Gold and silver prices got hammered on Monday, Aug. 9, 2021, an hour after the Asian session opened.
Gold lost around $87 within 12 minutes in this short, liquidity-starved period, and silver lost nearly $2, i.e., 7.76% of its value in under 12 minutes. There was no news over the weekend or macro-driven event to cause the fall.
Mysterious Whale Dumps Gold
Some suggested that this unknown company had a margin call and had to dump contracts quickly. This entity dumped 54 tons of gold equivalent to $3 billion on a Sunday evening when New York, London, and Singapore markets were closed. Not only that, the entity dumped 4 tonnes of gold during 1 minute at 12:45 am GMT on a Sunday worth $228 million. Two thousand six hundred twelve contracts were traded in over 1 minute at 1.48 am. The entity that did this did not have their clients’ best interests in mind, and any individual responsible would have lost their job.

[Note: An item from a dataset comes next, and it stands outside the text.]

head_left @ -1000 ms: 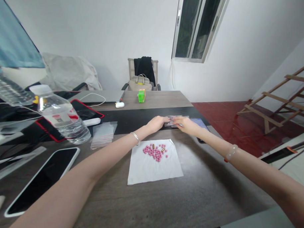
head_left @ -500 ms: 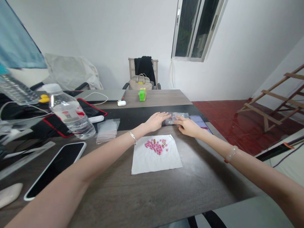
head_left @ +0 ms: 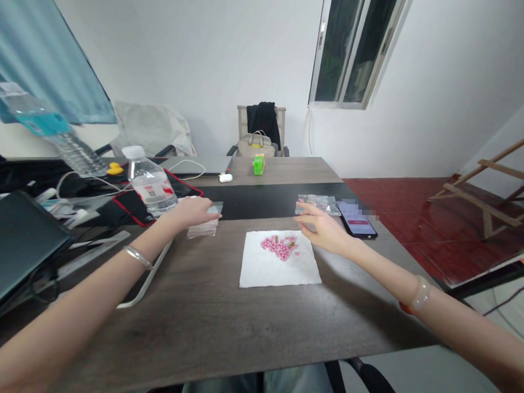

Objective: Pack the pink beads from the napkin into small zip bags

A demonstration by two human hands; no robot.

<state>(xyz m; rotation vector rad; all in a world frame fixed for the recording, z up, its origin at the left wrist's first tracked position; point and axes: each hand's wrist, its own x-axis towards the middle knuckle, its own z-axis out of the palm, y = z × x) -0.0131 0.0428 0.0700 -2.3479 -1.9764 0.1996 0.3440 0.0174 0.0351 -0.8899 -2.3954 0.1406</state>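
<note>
My left hand (head_left: 191,212) is over a stack of small clear plastic bags (head_left: 203,229), fingers stretched out and thumb apart; whether it touches them I cannot tell. My right hand (head_left: 323,226), empty with fingers spread, hovers by the right edge of a white paper napkin (head_left: 280,274). On the napkin lies a pile of small pink pills (head_left: 281,249) with a couple of brownish capsules (head_left: 291,244). Just beyond my right hand, a clear plastic bag with something inside (head_left: 324,204) rests on the dark strip of the table.
A lit phone (head_left: 358,220) lies right of the bag. At left stand a labelled water bottle (head_left: 153,184) and a taller bottle (head_left: 60,129), near a dark laptop (head_left: 19,245) and cables. My left forearm partly covers another phone (head_left: 149,278). A green box (head_left: 258,165) stands farther back.
My left hand has moved left from the bag on the dark strip to the stack of small bags. My right hand has drawn back slightly off that bag. The view has shifted left.
</note>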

What we witnessed was an orchestrated attack in illiquid market conditions, potentially multiple pronged on stop-losses that triggered the middle-of-the-night algorithms to kick in. This isn’t the first time this has happened, and it won’t be the last.
So what reason would anyone have to do this? JP Morgan has been selling short paper silver and buying physical at the other end for years. It is probable that paper smashes are still occurring in all metals at the behest of the big players looking to unwind short positions, deleverage and exchange their fake paper contracts for dollars to buy physical.
There is evidence all over the place that this is happening. With gold being classified as a tier 1 asset and the London deadline fast approaching by year-end, what we may be seeing is the unwinding of paper contracts and deleveraging.
A Bullish Case For Gold and Silver
With the fourth quarter commencing tomorrow, the run-up to Christmas is traditionally a strong period for gold and silver. What we have seen of late in the headline-driven world was bullish for gold. Unemployment levels are higher than expected, which means the Fed is less likely to raise interest rates as soon as some are saying.
Yet, gold prices were hammered, and the US dollar surged. Significant money printing, Biden’s green plan are adding to the colossal national debt. These are all bullish factors for gold and silver, yet we don’t see that reflected in the price.
So what we are seeing is a slow drop down to levels in both the metals that we wouldn’t have thought possible at the start of this year. Silver has broken major support at $22, and gold is dangerously close to its $1680 level that has held firm so far.
Be mindful that if you are a buyer of physical metals, these short-term price swings should not worry you at all. It should offer another chance to reload as long-term reasons to own metals are the same as they were 100 years ago.
Looking Ahead
If you trade the metals via miners or any other way, be mindful that when the markets open on the evening of Sunday, Oct. 3, China is on a week-long holiday. We know only too well that during this period, it could be the next planned assault for the paper slammers to dump significant amounts of contracts under cover of darkness in thin liquidity, all in the name of deleveraging.
The Commitment of Traders (CoT) in the next few weeks should make for a much brighter outlook for gold and silver longs, but hang on to your hats in the short term as the manipulators don’t appear to be finished yet.